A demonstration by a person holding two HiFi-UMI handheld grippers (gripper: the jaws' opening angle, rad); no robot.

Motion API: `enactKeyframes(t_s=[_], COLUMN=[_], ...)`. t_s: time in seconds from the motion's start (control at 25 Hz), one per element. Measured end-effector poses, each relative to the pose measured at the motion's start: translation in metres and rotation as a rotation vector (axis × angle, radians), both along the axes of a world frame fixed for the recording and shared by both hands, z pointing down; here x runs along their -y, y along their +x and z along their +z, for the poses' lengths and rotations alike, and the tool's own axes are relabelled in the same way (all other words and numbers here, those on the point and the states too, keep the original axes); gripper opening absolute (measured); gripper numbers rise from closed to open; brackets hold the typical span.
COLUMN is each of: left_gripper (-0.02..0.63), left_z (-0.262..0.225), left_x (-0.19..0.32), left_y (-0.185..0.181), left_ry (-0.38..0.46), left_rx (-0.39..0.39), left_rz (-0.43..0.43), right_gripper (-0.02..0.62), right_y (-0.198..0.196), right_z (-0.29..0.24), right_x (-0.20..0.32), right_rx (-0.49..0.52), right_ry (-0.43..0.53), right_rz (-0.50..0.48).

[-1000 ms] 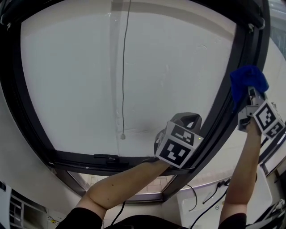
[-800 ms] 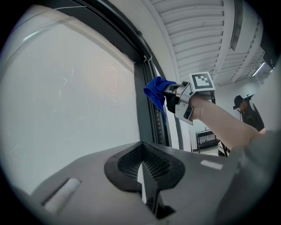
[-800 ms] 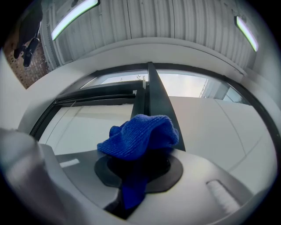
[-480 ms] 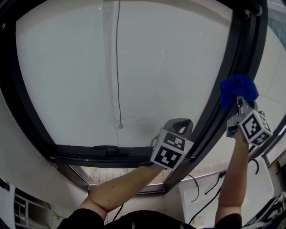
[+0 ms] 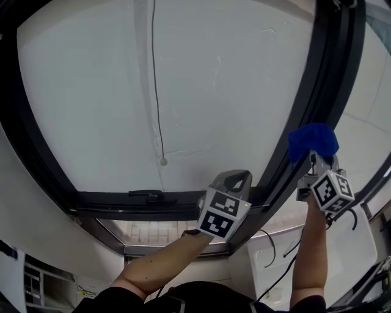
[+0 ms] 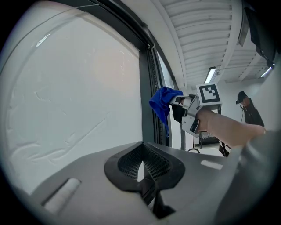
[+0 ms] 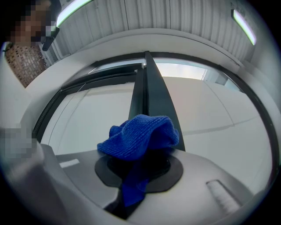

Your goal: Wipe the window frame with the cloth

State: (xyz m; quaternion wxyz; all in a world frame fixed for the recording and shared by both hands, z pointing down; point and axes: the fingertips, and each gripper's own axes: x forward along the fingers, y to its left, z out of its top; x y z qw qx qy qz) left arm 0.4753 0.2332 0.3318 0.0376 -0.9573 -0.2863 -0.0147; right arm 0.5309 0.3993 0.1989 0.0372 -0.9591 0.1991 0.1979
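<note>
There are two grey handheld grippers, the left gripper [image 5: 236,178] and the right gripper [image 5: 316,160], each carrying one black-and-white marker cube [image 5: 221,214]. There is one crumpled blue microfibre cloth [image 5: 313,140], one black metal window frame [image 5: 317,92], and one thin grey pull cord [image 5: 156,92] ending in one small round bead [image 5: 163,161]. Two long ceiling strip lights [image 7: 77,9] show in the right gripper view.
</note>
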Motion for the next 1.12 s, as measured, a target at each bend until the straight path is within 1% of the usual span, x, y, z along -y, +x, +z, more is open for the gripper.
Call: enactKeyframes(t_s=[0.28,0.52,0.76,0.88,1.12], left_gripper=[-0.006,-0.006,-0.006,-0.006,-0.006], left_z=[0.029,0.047,0.066,0.077,0.092], left_x=[-0.001,0.000,0.003,0.002,-0.004], left_y=[-0.003,-0.008,-0.013,-0.015,-0.021], left_ry=[-0.001,-0.009,0.009,0.012,0.032], left_rx=[0.053,0.080,0.112,0.135,0.152], left_rz=[-0.001,-0.007,-0.014,-0.020,-0.007], right_gripper=[0.067,0.067,0.067,0.067,0.067], right_y=[0.003,0.005,0.005,0.005,0.007], right_z=[0.070,0.131,0.181,0.201,0.244], right_x=[-0.002,-0.002,-0.002,-0.001,-0.001], right_rx=[0.062,0.117,0.175,0.198,0.265], right_ry=[0.040,-0.011,-0.015,-0.038,-0.045], right_rz=[0.013,0.027,0.030,0.036,0.058])
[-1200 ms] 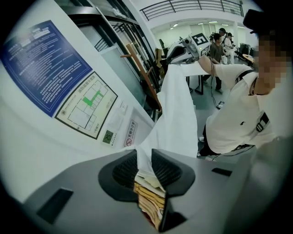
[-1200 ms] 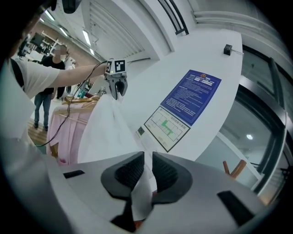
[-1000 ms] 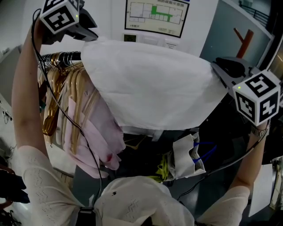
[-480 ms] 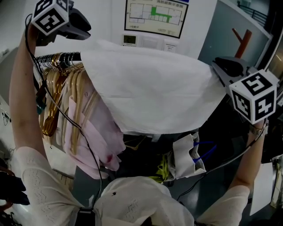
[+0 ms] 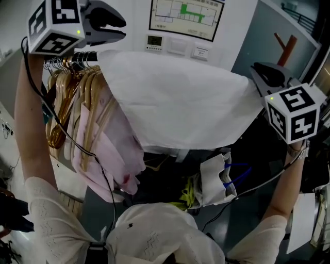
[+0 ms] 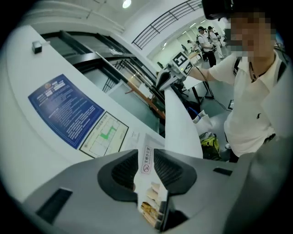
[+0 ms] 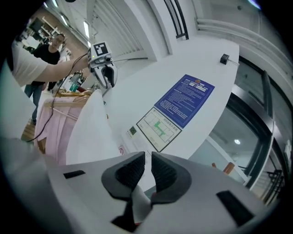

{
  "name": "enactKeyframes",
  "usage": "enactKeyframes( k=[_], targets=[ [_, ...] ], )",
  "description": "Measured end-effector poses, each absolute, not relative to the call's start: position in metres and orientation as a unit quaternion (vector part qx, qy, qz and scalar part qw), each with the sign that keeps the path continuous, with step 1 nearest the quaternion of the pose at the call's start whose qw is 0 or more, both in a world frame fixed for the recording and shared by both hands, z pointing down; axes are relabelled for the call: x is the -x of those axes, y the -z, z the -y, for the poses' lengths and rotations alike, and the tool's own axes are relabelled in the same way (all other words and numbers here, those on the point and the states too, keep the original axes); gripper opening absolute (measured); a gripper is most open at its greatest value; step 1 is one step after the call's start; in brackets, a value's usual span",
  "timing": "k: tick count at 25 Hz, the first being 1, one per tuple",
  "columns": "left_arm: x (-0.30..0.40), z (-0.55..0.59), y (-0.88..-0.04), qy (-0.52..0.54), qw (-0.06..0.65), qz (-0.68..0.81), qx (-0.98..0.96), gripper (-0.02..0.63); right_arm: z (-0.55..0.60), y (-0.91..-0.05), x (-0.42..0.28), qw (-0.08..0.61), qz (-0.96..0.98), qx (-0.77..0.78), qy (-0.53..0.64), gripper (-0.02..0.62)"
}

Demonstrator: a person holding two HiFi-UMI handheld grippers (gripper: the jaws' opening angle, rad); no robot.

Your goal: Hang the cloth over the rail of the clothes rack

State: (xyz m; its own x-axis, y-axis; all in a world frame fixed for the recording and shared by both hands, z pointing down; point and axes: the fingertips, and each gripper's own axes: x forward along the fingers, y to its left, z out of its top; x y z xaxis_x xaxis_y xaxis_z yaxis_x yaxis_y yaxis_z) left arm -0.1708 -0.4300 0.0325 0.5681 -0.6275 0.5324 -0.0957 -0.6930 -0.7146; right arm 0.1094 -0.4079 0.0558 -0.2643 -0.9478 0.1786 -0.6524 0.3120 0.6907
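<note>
A white cloth [image 5: 180, 98] lies draped over the black rail [image 5: 72, 59] of the clothes rack and spreads toward the right. My left gripper [image 5: 121, 28] hovers open just above the cloth's left corner without touching it. In the left gripper view the jaws [image 6: 146, 157] frame only wall and hangers, and the cloth [image 6: 181, 123] stretches away beyond them. My right gripper [image 5: 256, 75] holds the cloth's right corner up at rail height. Its jaws [image 7: 147, 157] are closing, with a fold of cloth pinched deep between the pads.
Gold hangers [image 5: 62, 103] with pink garments [image 5: 113, 149] crowd the rail's left part under the cloth. Bags [image 5: 216, 180] lie on the floor below. A wall with a floor plan [image 5: 185, 15] stands right behind the rail. My own body [image 6: 247, 91] is close to the rack.
The left gripper has come off the cloth's left corner, opened and risen slightly above it. The cloth stays on the rail. The right gripper has barely moved.
</note>
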Motion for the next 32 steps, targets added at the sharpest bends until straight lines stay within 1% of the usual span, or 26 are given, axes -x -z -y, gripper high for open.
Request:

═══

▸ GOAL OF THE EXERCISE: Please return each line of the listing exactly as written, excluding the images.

▸ RESPONSE TO THE TASK:
A demonstration by a person holding two HiFi-UMI handheld grippers (gripper: the jaws' opening angle, rad); no robot.

Motion API: `enactKeyframes(t_s=[_], COLUMN=[_], ...)`. t_s: time in seconds from the motion's start (control at 25 Hz), one per element. Measured end-effector poses, each relative to the pose measured at the motion's start: translation in metres and rotation as a rotation vector (axis × angle, radians), both along the axes of a world frame fixed for the recording and shared by both hands, z pointing down; here x runs along their -y, y along their +x and z along their +z, for the poses' lengths and rotations alike, and the tool's own axes are relabelled in the same way (all other words and numbers here, those on the point and the states too, keep the original axes); gripper opening absolute (measured); gripper numbers rise from closed to open; brackets hold the typical span.
COLUMN is each of: left_gripper (-0.02..0.63), left_z (-0.262..0.225), left_x (-0.19..0.32), left_y (-0.185..0.181), left_ry (-0.38..0.46), left_rx (-0.39..0.39), left_rz (-0.43..0.43), right_gripper (-0.02..0.62), right_y (-0.198..0.196), right_z (-0.29..0.24), right_x (-0.20..0.32), right_rx (-0.49..0.52), right_ry (-0.43..0.53), right_rz (-0.50..0.48).

[-1000 ms] 
[-800 ms] 
[-800 ms] 
[-480 ms] 
[+0 ms] 
[+0 ms] 
[+0 ms] 

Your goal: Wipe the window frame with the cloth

State: (xyz m; quaternion wxyz; all in a world frame fixed for the recording and shared by both hands, z pointing down; point and axes: the fingertips, and each gripper's own axes: x forward along the fingers, y to its left, z out of its top; x y z qw qx qy qz) left arm 0.4753 0.2332 0.3318 0.0376 -0.9573 -0.2863 -0.0147; right arm 0.5309 0.3993 0.1989 0.0372 -0.9591 0.1991 0.1979
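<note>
There are two grey handheld grippers, the left gripper [image 5: 236,178] and the right gripper [image 5: 316,160], each carrying one black-and-white marker cube [image 5: 221,214]. There is one crumpled blue microfibre cloth [image 5: 313,140], one black metal window frame [image 5: 317,92], and one thin grey pull cord [image 5: 156,92] ending in one small round bead [image 5: 163,161]. Two long ceiling strip lights [image 7: 77,9] show in the right gripper view.
</note>
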Motion for the next 1.12 s, as measured, a target at each bend until the straight path is within 1% of the usual span, x, y, z along -y, +x, +z, more is open for the gripper.
Call: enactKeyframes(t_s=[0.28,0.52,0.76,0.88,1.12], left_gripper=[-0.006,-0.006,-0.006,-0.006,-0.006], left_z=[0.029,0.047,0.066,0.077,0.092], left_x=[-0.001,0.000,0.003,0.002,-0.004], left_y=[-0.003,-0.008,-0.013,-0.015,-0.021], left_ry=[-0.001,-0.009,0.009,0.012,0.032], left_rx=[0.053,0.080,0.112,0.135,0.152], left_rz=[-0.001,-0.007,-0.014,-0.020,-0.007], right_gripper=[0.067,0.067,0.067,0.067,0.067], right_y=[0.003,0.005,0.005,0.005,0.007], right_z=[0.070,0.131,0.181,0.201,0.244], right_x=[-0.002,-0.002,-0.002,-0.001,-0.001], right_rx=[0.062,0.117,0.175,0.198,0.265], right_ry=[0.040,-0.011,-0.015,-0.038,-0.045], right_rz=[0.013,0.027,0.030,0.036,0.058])
[-1200 ms] 
[-1200 ms] 
[-1000 ms] 
[-480 ms] 
[+0 ms] 
[+0 ms] 
[+0 ms] 

{
  "name": "enactKeyframes",
  "usage": "enactKeyframes( k=[_], targets=[ [_, ...] ], )",
  "description": "Measured end-effector poses, each absolute, not relative to the call's start: position in metres and orientation as a unit quaternion (vector part qx, qy, qz and scalar part qw), each with the sign that keeps the path continuous, with step 1 nearest the quaternion of the pose at the call's start whose qw is 0 or more, both in a world frame fixed for the recording and shared by both hands, z pointing down; axes are relabelled for the call: x is the -x of those axes, y the -z, z the -y, for the poses' lengths and rotations alike, and the tool's own axes are relabelled in the same way (all other words and numbers here, those on the point and the states too, keep the original axes); gripper opening absolute (measured); a gripper is most open at its greatest value; step 1 is one step after the call's start; in brackets, a value's usual span",
  "timing": "k: tick count at 25 Hz, the first being 1, one per tuple",
  "columns": "left_arm: x (-0.30..0.40), z (-0.55..0.59), y (-0.88..-0.04), qy (-0.52..0.54), qw (-0.06..0.65), qz (-0.68..0.81), qx (-0.98..0.96), gripper (-0.02..0.63); right_arm: z (-0.55..0.60), y (-0.91..-0.05), x (-0.42..0.28), qw (-0.08..0.61), qz (-0.96..0.98), qx (-0.77..0.78), qy (-0.53..0.64), gripper (-0.02..0.62)"
}

Demonstrator: a person holding two HiFi-UMI handheld grippers (gripper: the jaws' opening angle, rad); no robot.

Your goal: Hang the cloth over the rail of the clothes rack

State: (xyz m; its own x-axis, y-axis; all in a world frame fixed for the recording and shared by both hands, z pointing down; point and axes: the fingertips, and each gripper's own axes: x forward along the fingers, y to its left, z out of its top; x y z xaxis_x xaxis_y xaxis_z yaxis_x yaxis_y yaxis_z) left arm -0.1708 -0.4300 0.0325 0.5681 -0.6275 0.5324 -0.0957 -0.6930 -0.7146; right arm 0.1094 -0.4079 0.0558 -0.2643 -0.9478 0.1786 -0.6524 0.3120 0.6907
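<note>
A white cloth [image 5: 180, 98] lies draped over the black rail [image 5: 72, 59] of the clothes rack and spreads toward the right. My left gripper [image 5: 121, 28] hovers open just above the cloth's left corner without touching it. In the left gripper view the jaws [image 6: 146, 157] frame only wall and hangers, and the cloth [image 6: 181, 123] stretches away beyond them. My right gripper [image 5: 256, 75] holds the cloth's right corner up at rail height. Its jaws [image 7: 147, 157] are closing, with a fold of cloth pinched deep between the pads.
Gold hangers [image 5: 62, 103] with pink garments [image 5: 113, 149] crowd the rail's left part under the cloth. Bags [image 5: 216, 180] lie on the floor below. A wall with a floor plan [image 5: 185, 15] stands right behind the rail. My own body [image 6: 247, 91] is close to the rack.
The left gripper has come off the cloth's left corner, opened and risen slightly above it. The cloth stays on the rail. The right gripper has barely moved.
</note>
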Motion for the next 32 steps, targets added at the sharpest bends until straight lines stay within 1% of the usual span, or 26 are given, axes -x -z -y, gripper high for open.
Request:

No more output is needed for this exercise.